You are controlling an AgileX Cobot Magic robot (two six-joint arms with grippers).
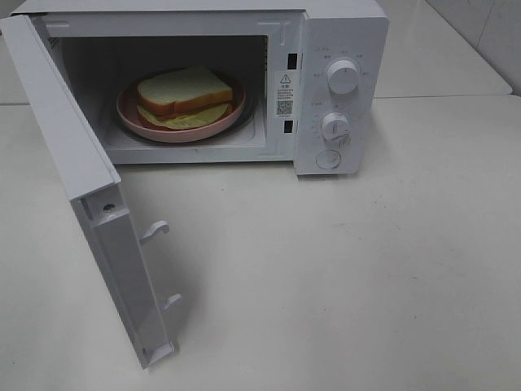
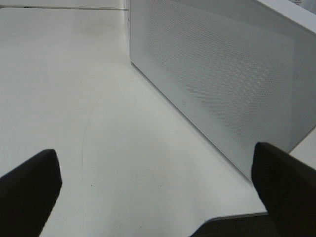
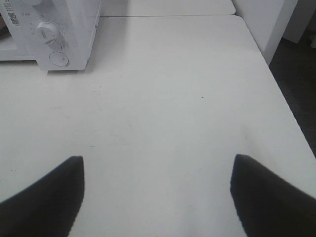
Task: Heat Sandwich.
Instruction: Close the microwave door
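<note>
Closest to me on the left wrist camera, my left pincer (image 2: 158,192) is spread wide with nothing between its dark fingers (image 2: 27,190); it hangs over bare white tabletop (image 2: 74,98). Just beyond it stands the outer face of the microwave door (image 2: 222,84), its dotted mesh panel filling that side of the view.

On the right wrist camera, my right pincer (image 3: 158,197) is likewise released, its two black fingertips (image 3: 261,195) apart and grasping nothing, above an open stretch of tabletop. Farther off in that view I can see the microwave's control panel with a lower knob (image 3: 47,33) and a round button (image 3: 58,58) beneath it.

From the high camera neither arm shows. The door (image 1: 98,195) is swung fully out toward me on the left, with two latch hooks (image 1: 155,231) sticking from its free edge. Behind it the white microwave (image 1: 342,32) sits toward the back of the tabletop, cavity exposed. Inside, the sandwich (image 1: 184,93) lies on a round pink plate (image 1: 130,114), which rests on the turntable; pale yellow-green filling pokes out under the bread. To the right of the cavity are two dials (image 1: 342,75) stacked one above the other.
</note>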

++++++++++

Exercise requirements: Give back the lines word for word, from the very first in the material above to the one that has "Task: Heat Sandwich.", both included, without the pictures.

Output for this exercise:
You are controlling an AgileX Cobot Magic robot (two six-joint arms with grippers).
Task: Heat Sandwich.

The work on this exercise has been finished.